Grande blockbuster de sua época, Jurassic Park era imbuído de suspense em sua estrutura. A premissa de “a vida encontra um meio” de Chrichton não demorava a se deslanchar e cenas como a que o Tiranossauro Rex aparece em toda sua majestade ou a perseguição às crianças na cozinha por parte dos raptores fazia com que o elenco humano estivesse em um jogo de gato e rato. Os personagens corriam risco de serem atropelados, pisoteados, mastigados… Lá pelas tantas, é notório que uma criança é eletrocutada por uma cerca elétrica ao tentar uma escalada sem equipamento nenhum. Sinal que nos anos 90 mesmo o blockbuster se permitia a correr alguns riscos? Talvez.

Além de uma história indecisa, com raros bons momentos, é justamente essa falta de choque entre idealismo versus corrupção e homem versus natureza. Quando investe na própria questão que o doutor Ian Malcolm adverte, em participação minúscula de Jeff Goldblum, até arranca bons momentos, como quando um gigantesco Braquiossauro testemunha a partida do navio e é alcançado pela cortina de fumaça e é visto pela última vez em contraluz. Um belo momento que um engessado Bayona conseguiu inserir ali no meio dos pedidos de mais dinossauros com mais dentes, mais espinhos e mais berros e que no final das contas demoram para aparecer e vão embora com a mesma facilidade. 

Pena que também desperdice tempo com discursos clichês, dinâmicas de relacionamento que existem porque sim e sacrifícios irracionais, supostamente “para emocionar”. A própria existência da hiperinteligente, empática e heróica raptor Blue em si já tira qualquer motivo para se preocupar: tirando os híbridos, dinossauros nesses reboots só comem ou tentam comer gente ruim e ponto final. Como o filme conseguiu ter mais de duas horas sem nenhum ponto de tensão, vai entender. Ou melhor, é bem explicado: dando uma guinada de 90 graus na história a cada dezena de minutos. É sobre a Ilha Nublar, é sobre a Mansão Lockwood, é sobre o vulcão, é sobre os negócios escusos dos vilões… O excesso é ruim. É tanta coisa que no final tudo junto não significa nada.

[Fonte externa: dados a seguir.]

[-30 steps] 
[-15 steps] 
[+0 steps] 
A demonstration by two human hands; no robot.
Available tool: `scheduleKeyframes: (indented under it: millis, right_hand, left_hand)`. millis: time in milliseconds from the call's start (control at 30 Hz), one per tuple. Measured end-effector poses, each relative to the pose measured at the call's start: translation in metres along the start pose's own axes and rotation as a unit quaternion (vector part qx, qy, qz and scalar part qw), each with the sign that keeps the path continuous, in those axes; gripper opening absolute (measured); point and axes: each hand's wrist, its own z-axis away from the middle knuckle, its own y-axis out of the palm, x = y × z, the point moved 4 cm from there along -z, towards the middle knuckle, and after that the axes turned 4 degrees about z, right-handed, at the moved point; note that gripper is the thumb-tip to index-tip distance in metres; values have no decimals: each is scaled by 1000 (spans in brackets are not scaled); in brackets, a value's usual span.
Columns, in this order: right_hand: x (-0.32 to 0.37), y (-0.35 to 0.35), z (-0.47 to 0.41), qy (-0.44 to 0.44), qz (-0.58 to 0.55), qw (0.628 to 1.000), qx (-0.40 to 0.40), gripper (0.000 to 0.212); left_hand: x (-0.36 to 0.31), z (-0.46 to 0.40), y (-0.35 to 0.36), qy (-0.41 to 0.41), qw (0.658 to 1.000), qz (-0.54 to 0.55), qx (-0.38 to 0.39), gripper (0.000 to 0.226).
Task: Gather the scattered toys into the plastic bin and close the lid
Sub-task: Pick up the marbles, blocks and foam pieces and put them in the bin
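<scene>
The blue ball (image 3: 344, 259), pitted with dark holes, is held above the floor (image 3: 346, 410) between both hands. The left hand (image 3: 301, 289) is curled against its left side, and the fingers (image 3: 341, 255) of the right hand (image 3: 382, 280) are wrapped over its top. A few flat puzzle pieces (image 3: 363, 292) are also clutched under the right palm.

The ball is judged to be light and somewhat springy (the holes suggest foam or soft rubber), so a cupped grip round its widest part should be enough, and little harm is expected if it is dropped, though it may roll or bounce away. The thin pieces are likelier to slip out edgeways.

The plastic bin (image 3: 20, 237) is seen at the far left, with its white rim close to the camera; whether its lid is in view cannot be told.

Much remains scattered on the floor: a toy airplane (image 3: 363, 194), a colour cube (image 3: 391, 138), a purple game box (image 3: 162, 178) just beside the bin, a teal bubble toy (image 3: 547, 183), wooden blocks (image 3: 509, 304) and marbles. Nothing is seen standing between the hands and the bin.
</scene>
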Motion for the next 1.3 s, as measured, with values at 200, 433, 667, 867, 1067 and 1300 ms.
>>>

Provavelmente essa crítica está comparando demais o novo filme com primeiro Jurassic Park. Nostalgia? Pode até ser. Mas também exemplifica como Spielberg usava dispositivos narrativos com uma inteligência na composição da aventura e do suspense que Trevorrow e Bayona jamais esboçam com a mesma firmeza. Competindo em matéria de custos de produção com a Marvel, Star Wars e 007, também muitas vezes é de segundo escalão como nos piores momentos desses, esbanjando uma completa falta de esforço mesmo para testar novas abordagens. Se pra você Jurassic Park não basta no filão dos mundos perdidos e quer algo depois disso, prefira de longe Kong - A Ilha da Caveira, muito mais louco, escrachado e perigoso do que esse filme que, muito bem lembrado por alguns, parece mais Em Busca do Vale Encantado do que propriamente Jurassic Park.

Comentários (1)

Alexandre Koball | quarta-feira, 19 de Setembro de 2018 - 07:24

Por momentos, é um verdadeiro (e bom) filme de terror. E o clímax é tão clímax quanto o dos últimos Vingadores, uma verdadeira reviravolta e traz muitas possibilidades futuras (que, se seguir o padrão, serão desperdiçadas).